1 Introduction

Visual tracking is a fundamental problem in computer vision with a wide range of applications, such as video surveillance for security, intelligent transportation system, and human-computer interface. Although existing applied visual tracking techniques in well-controlled environments, the challenging requirements for practical applications is how to long-term track continuously changed target, which is triggered by the harsh nature, including partial occlusion, illumination change, shape deformation, background interfering, etc.

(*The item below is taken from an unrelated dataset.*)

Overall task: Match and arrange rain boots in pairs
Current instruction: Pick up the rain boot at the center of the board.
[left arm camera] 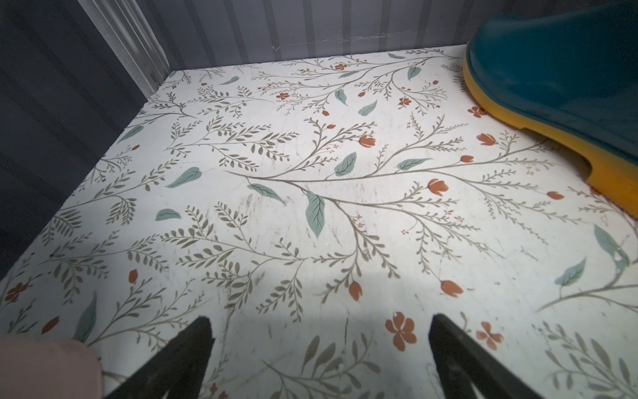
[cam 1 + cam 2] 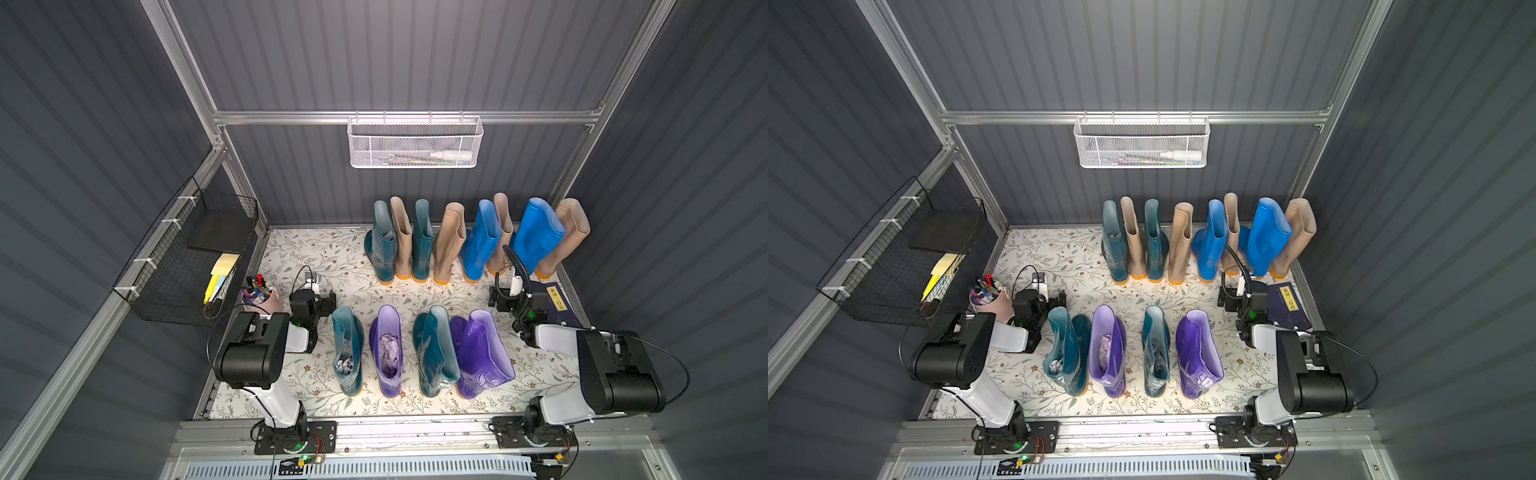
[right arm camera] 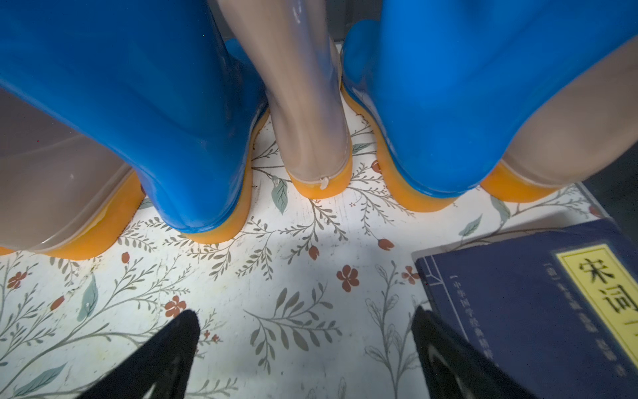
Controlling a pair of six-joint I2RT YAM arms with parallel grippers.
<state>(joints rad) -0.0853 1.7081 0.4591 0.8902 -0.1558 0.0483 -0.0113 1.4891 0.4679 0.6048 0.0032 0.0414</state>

The key point to resolve the above problem is how to improve the robustness of visual tracking algorithm [1].

Unfortunately, in most existing trackers, even those reporting satisfactory results, features are manually defined and combined [2, 3], which may not be good enough for robust tracking, due to the limitations of prior knowledge about the object and the complex environments. Recently, deep learning, which are machine learning algorithms inspired by brains, based on learning multiple levels of representation, have gained significant attention thanks to their success on automatic feature extraction via multi-layer nonlinear transformations, especially in computer vision [4], speech recognition [5] and natural language processing [6].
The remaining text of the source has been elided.